The Williams Company sells a product called Mix-Right for $15 each and uses a perpetual inventory system to account for its merchandise. The beginning balance of Mix-Rights and transactions during October 2017 were as follows:

Oct 1 Balance: 96 units costing $5 each.
3 Purchased 111 units from Arnold Brothers costing $7.50 each
4

Returned 31 of the units purchased on October 3.

9 Sold 86 units to Kitchen Club, invoice #210.
15 Purchased 211 units from Arnold Brothers costing $8.30 each.
18

Sold 172 units to Thorhild Co-op, invoice #211.

19

Paid for the October 3 purchase; cheque #101.

23 Paid for the October 15 purchase, cheque #102.
24 Sold 61 units to Boyle Grocery, invoice #212.
31 Purchased 86 units from Arnold Brothers costing $8.00 each.

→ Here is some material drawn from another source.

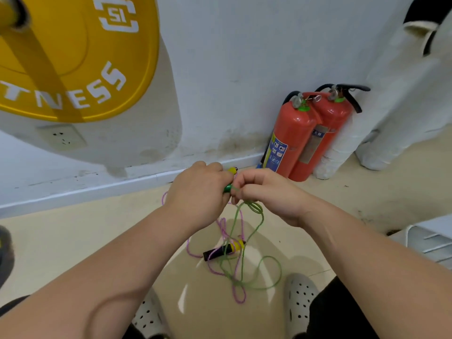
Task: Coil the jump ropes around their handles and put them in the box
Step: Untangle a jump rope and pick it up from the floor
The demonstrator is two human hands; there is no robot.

Required: a. Journalize the October transactions in the sales, purchases, and cash disbursements journals. Assume all sales and purchases are on credit; terms 2/10, n/30. Under the assumption that the company keeps its records on a weighted average basis, enter the beginning balances and post each transaction on an inventory subledger record. Posting to other subledgers is not required. (Enter the transactions in the order provided in the question. If no entry is required for a transaction/event, select "No journal entry required" in the first account field of the journal entry worksheet. Round final answers to 2 decimal places.)